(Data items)
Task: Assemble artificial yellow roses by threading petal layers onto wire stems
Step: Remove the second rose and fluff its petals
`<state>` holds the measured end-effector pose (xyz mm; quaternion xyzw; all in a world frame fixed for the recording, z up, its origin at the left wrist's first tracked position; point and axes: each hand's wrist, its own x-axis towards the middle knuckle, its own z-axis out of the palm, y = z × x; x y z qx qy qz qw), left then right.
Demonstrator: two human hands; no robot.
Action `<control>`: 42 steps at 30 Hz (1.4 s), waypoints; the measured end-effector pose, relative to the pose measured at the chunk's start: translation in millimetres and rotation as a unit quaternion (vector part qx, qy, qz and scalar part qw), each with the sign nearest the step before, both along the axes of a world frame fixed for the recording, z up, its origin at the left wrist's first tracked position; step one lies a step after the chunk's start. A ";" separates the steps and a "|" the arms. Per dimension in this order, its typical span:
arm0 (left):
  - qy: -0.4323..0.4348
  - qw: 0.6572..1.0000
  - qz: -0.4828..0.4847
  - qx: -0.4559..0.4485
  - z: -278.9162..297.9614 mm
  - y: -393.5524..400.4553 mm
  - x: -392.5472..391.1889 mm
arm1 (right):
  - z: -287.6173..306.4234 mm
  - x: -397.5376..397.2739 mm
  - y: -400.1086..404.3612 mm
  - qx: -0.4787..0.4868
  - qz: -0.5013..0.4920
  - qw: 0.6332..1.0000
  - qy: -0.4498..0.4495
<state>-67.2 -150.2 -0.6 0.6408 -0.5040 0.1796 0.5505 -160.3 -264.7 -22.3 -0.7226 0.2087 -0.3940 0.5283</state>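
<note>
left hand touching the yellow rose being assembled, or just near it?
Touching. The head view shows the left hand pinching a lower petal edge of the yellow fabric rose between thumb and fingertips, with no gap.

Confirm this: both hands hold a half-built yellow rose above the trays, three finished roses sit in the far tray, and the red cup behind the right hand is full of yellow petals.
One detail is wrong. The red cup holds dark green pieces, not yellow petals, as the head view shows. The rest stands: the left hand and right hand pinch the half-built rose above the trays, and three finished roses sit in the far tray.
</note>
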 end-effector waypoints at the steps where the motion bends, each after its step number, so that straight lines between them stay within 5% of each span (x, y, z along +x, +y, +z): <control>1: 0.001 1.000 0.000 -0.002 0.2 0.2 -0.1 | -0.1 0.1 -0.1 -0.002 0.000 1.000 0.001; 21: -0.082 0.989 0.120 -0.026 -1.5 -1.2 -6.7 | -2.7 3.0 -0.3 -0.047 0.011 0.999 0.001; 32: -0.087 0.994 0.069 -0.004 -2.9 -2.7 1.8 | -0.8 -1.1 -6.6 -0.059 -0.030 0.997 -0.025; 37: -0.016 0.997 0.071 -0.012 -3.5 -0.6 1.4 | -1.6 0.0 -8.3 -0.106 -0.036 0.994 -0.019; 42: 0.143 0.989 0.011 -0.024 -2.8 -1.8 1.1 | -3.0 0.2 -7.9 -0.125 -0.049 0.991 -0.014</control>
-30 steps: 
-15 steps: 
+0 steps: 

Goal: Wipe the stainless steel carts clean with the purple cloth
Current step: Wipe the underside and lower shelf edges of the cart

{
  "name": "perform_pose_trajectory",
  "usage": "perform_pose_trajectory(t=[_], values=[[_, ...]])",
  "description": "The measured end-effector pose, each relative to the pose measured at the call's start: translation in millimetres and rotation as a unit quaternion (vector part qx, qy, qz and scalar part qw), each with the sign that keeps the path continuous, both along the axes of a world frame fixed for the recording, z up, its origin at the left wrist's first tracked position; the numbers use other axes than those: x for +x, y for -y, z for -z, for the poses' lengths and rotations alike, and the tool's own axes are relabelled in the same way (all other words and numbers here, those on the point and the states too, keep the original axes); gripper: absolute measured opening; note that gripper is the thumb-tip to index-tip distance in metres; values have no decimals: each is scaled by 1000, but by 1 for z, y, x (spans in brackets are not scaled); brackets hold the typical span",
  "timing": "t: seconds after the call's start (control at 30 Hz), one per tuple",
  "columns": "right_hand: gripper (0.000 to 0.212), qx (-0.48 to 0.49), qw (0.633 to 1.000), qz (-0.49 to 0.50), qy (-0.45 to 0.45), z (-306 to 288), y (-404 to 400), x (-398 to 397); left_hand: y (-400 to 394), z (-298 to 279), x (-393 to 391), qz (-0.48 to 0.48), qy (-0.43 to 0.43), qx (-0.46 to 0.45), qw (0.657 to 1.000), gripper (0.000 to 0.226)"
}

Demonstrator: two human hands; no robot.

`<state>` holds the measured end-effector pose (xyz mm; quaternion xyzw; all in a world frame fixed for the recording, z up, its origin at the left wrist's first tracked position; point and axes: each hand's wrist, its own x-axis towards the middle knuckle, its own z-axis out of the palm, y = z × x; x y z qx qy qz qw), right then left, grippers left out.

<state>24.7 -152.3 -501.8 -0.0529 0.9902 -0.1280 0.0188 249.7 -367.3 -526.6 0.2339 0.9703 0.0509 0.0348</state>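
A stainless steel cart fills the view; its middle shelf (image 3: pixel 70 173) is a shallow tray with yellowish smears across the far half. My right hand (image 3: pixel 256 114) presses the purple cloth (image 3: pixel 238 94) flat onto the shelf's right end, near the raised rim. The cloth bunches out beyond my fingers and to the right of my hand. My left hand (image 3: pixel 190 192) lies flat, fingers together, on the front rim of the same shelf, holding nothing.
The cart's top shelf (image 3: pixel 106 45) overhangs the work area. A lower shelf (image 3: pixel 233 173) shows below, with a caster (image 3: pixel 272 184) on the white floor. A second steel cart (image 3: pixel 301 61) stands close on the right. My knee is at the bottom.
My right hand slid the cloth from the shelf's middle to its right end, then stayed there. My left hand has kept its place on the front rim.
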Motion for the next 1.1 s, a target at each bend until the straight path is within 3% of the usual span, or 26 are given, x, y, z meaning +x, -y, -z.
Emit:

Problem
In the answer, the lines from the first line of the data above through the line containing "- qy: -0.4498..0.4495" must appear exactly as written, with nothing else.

Completed task
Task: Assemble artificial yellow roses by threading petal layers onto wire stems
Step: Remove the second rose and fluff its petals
`<state>` holds the measured end-effector pose (xyz mm; quaternion xyzw; all in a world frame fixed for the recording, z up, its origin at the left wrist's first tracked position; point and axes: each hand's wrist, its own x-axis towards the middle knuckle, its own z-axis out of the palm, y = z × x; x y z qx qy qz qw), left then right.
Demonstrator: two human hands; no robot.
Action `<control>`: 42 steps at 30 Hz (1.4 s), waypoints; the measured end-effector pose, relative to the pose measured at the chunk's start: translation in millimetres and rotation as a unit quaternion (vector part qx, qy, qz and scalar part qw), each with the sign nearest the step before, both along the axes of a world frame fixed for the recording, z up, its origin at the left wrist's first tracked position; step one lies a step after the chunk's start. A ";" separates the steps and a "|" the arms. Per dimension in this order, its typical span:
arm0 (left):
  - qy: -0.4323..0.4348
  - qw: 0.6572..1.0000
  - qz: -0.4828..0.4847
  - qx: -0.4559..0.4485
  - z: -278.9162..297.9614 mm
  - y: -393.5524..400.4553 mm
  - x: -392.5472..391.1889 mm
arm1 (right):
  - z: -287.6173..306.4234 mm
  - x: -397.5376..397.2739 mm
  - y: -400.1086..404.3612 mm
  - qx: -0.4787..0.4868
  - qz: -0.5013..0.4920
  - qw: 0.6332..1.0000
  - qy: -0.4498..0.4495

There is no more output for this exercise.